Fixed-point Combinator

A fixed-point combinator2 is a higher-order function that satisfied the following equation:

     y f = f (y f)

One can see immediately that this definition can lead to infinite expansion:

     y f = f (y f) = f (f (y f)) = f (… f (y f)…)

And that is exactly where the power lies. If the function y is given, it is possible to define a recursive function in a non-recursive way! Let us take factorial as an example. The traditional definition should be like:

     fact n = If IsZero n then 1 else n × fact (n − 1)

Assume a function F exists so that fact = y F:

     (y F) n = If IsZero n then 1 else n × (y F) (n − 1)
     F (y F) n = If IsZero n then 1 else n × (y F) (n − 1)

Replace y F with f:

     F f n = If IsZero n then 1 else n × f (n − 1)
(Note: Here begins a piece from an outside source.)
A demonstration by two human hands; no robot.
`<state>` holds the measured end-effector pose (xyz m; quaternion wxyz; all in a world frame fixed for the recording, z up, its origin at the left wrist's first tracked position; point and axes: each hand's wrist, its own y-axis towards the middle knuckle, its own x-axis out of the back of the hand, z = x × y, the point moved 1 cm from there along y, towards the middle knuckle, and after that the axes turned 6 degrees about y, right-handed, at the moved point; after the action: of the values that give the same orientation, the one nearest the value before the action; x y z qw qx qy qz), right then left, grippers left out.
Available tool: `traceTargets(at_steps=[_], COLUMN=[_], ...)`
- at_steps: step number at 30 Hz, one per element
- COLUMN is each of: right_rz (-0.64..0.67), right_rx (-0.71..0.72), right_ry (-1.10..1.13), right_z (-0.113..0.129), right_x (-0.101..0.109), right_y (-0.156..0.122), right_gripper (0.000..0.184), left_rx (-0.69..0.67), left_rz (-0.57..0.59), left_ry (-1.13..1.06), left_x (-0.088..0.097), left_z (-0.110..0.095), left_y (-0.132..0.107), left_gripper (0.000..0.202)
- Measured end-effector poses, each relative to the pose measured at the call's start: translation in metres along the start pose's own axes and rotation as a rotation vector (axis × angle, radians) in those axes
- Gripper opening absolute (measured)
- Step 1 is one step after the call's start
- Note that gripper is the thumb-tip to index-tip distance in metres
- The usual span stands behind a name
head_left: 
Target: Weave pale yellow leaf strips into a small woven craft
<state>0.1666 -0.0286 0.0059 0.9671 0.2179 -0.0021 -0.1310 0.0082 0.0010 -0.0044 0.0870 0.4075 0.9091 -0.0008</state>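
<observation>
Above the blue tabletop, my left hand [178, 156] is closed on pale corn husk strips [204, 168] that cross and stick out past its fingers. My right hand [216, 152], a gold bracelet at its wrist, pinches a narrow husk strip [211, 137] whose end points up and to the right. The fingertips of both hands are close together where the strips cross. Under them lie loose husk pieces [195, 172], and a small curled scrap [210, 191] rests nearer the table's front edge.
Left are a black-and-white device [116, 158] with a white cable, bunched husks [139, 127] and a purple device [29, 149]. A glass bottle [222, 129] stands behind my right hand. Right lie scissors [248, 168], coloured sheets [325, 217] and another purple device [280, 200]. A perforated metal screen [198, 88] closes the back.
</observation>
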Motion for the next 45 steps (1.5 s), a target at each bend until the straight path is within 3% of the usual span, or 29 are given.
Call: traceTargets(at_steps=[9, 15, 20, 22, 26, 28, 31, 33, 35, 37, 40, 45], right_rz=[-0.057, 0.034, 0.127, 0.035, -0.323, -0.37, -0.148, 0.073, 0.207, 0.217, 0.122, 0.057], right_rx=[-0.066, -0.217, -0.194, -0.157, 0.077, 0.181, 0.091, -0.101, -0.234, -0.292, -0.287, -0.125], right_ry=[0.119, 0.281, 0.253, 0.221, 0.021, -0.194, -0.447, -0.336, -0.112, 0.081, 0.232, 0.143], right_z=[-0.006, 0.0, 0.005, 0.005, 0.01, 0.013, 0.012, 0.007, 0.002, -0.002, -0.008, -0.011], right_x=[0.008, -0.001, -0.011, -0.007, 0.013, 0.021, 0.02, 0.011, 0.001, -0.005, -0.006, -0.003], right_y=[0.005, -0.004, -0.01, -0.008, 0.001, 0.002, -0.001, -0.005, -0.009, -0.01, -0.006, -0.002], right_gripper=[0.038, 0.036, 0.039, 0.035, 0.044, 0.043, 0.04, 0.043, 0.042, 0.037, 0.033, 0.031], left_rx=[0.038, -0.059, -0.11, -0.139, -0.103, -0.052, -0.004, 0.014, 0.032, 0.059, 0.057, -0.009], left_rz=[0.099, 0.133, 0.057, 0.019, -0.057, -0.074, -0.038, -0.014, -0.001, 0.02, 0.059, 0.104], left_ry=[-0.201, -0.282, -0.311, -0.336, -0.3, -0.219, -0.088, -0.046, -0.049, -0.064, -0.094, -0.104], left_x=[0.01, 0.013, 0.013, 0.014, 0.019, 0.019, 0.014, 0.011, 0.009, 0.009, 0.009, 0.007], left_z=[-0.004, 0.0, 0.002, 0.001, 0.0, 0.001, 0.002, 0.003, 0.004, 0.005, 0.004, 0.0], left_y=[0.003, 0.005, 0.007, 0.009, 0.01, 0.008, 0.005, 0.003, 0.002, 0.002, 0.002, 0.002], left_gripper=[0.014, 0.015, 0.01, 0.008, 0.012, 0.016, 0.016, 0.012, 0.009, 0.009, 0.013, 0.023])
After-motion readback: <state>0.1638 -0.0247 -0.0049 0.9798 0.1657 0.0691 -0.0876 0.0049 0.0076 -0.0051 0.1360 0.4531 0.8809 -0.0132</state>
We now get a function F that can be defined without any recursions. We can define factorial exactly this way in Haskell:

fix f = f (fix f)
fact = fix $ \ f n -> if (n == 0) then 1 else n * f (n - 1)

This definition has two problems:

  • It works only in a lazy language3 like Haskell.
  • Recursion occurs in the definition of fix.

I will address the first problem in the next section, and leave the second to the section after.

How to Overcome Laziness

The laziness of Haskell is great power, but it is not available in most other languages. As I mentioned in my last blog4, the solution is quite simple: an additional layer of indirection. A lambda expression is not evaluated before the argument is given, so the following transformation will help (η-abstraction; assuming f takes one argument):

     fλx.f x

The following program works in lazy Scheme:

(define Y
  (lambda (f)
    (f (Y f))))

(define F
  (lambda (f)
    (lambda (n)
      (cond
        ((eq? n 0) 1)
        (else (* n (f (- n 1))))))))

(define fact (Y F))

Before going ahead to transform the code for strict5 Scheme, let us analyse the involved types first. That will be very important when we try to implement it in C++, and the misunderstanding of the types led me to think that the Y combinator was unimplementable in C++. A Haskell-like notation is used below:

  • f (in F) ∷ int → int
  • F f ∷ int → int
  • Y F ∷ int → int
  • F ∷ (int → int) → int → int
  • Y ∷ ((int → int) → int → int) → int → int

We can see that f (see line 10 in the code above), F f (see line 7), and Y F (which is the factorial function) are all first-order functions that takes an integer and returns an integer. Therefore, F is a second-order function that takes such a first-order function and returns a first-order function. Our Y takes a second-order function like F, and returns a first-order function.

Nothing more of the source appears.